Your task is to write out every line of the data exactly. Drop the pictures.

_SUPPLIED INFORMATION_.
= Beginning of Section =

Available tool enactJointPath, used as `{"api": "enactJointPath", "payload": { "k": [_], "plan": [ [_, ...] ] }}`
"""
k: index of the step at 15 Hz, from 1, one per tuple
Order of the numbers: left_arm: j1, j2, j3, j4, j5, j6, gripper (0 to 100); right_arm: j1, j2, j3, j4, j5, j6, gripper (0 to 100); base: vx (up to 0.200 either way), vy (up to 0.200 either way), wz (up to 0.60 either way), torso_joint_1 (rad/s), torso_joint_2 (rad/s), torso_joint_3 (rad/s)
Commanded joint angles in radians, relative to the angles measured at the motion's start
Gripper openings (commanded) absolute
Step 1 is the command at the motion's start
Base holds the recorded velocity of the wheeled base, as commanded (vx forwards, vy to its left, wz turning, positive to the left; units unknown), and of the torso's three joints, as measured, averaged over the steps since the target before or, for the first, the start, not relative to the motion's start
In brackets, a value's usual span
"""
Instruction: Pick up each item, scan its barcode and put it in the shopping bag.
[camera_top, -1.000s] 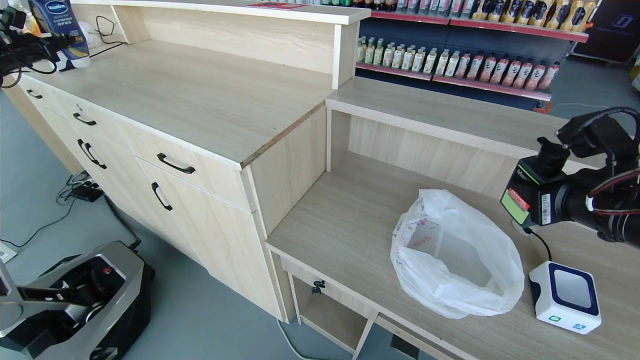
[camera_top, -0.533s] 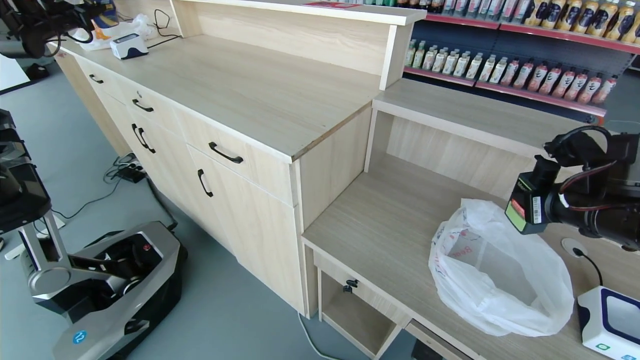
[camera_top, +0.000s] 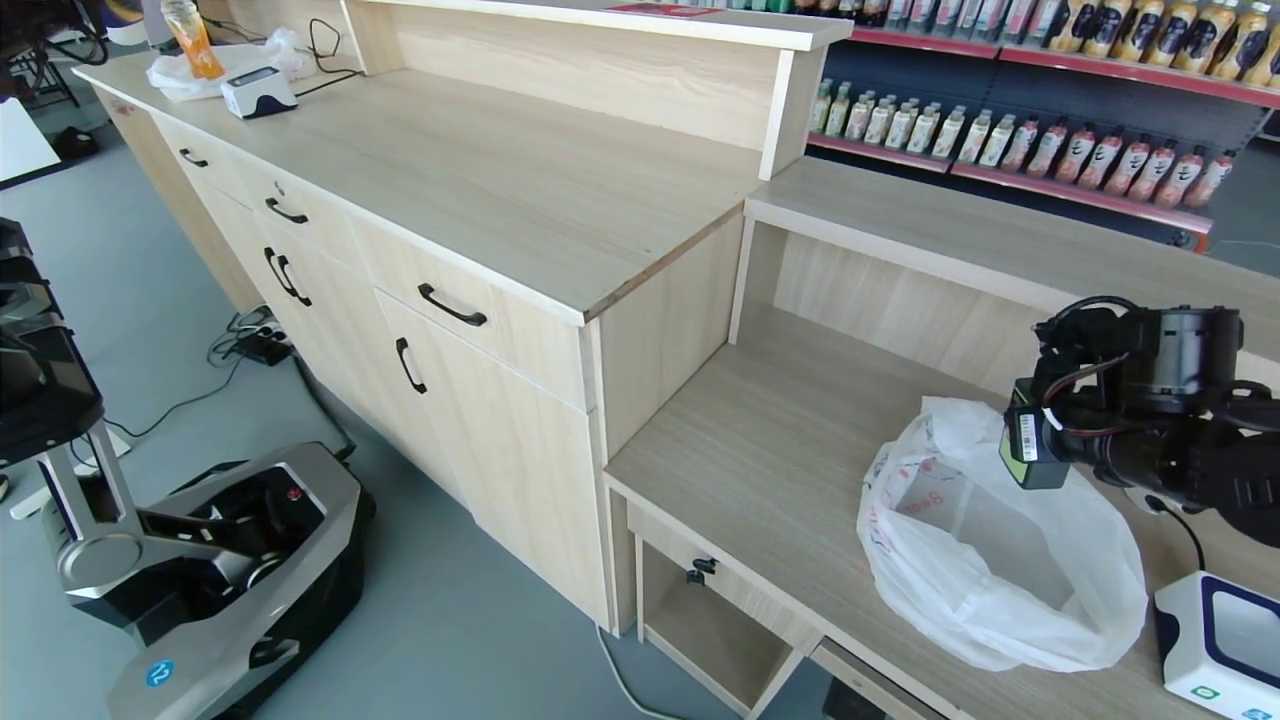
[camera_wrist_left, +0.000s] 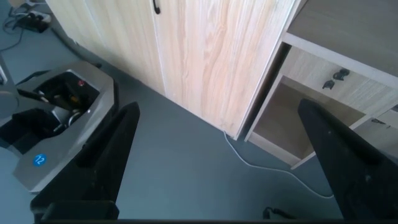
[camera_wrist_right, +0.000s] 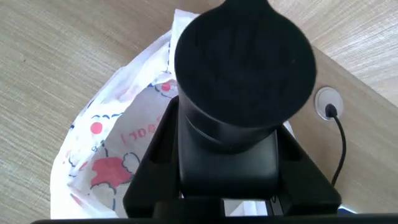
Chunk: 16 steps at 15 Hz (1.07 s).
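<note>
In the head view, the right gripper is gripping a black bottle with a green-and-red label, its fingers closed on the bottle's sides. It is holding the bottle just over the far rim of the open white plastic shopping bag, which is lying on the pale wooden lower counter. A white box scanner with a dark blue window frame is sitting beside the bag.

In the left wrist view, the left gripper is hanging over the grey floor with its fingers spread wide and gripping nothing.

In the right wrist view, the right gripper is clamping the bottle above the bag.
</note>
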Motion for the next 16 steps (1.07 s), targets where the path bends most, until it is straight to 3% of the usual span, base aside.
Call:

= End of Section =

_WRITTEN RESPONSE_.
Available tool enactJointPath, used as `{"api": "enactJointPath", "payload": { "k": [_], "plan": [ [_, ...] ] }}`
"""
k: index of the step at 15 Hz, from 1, one per tuple
Order of the numbers: left_arm: j1, j2, j3, j4, j5, j6, gripper (0 to 100); right_arm: j1, j2, j3, j4, j5, j6, gripper (0 to 100); base: vx (up to 0.200 either way), vy (up to 0.200 either way), wz (up to 0.60 either way), torso_joint_1 (rad/s), torso_joint_2 (rad/s), torso_joint_3 (rad/s)
Commanded joint angles in radians, relative to the angles measured at the motion's start
Gripper openings (commanded) absolute
Step 1 is the command at the motion's start
Base holds the recorded velocity of the wheeled base, as commanded (vx forwards, vy to its left, wz turning, positive to the left; units unknown), and of the torso's three joints, as measured, averaged over the steps since the target before or, for the first, the start, not relative to the motion's start
In brackets, a value's usual span
"""
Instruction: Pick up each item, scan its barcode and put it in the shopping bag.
[camera_top, -1.000s] 
[camera_top, -0.533s] 
[camera_top, +0.000s] 
[camera_wrist_left, +0.000s] 
[camera_wrist_right, +0.000s] 
Chunk: 16 steps at 15 Hz (1.07 s).
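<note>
In the head view, the right gripper is gripping a black bottle with a green-and-red label, its fingers closed on the bottle's sides. It is holding the bottle just over the far rim of the open white plastic shopping bag, which is lying on the pale wooden lower counter. A white box scanner with a dark blue window frame is sitting beside the bag.

In the left wrist view, the left gripper is hanging over the grey floor with its fingers spread wide and gripping nothing.

In the right wrist view, the right gripper is clamping the bottle above the bag.
</note>
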Motion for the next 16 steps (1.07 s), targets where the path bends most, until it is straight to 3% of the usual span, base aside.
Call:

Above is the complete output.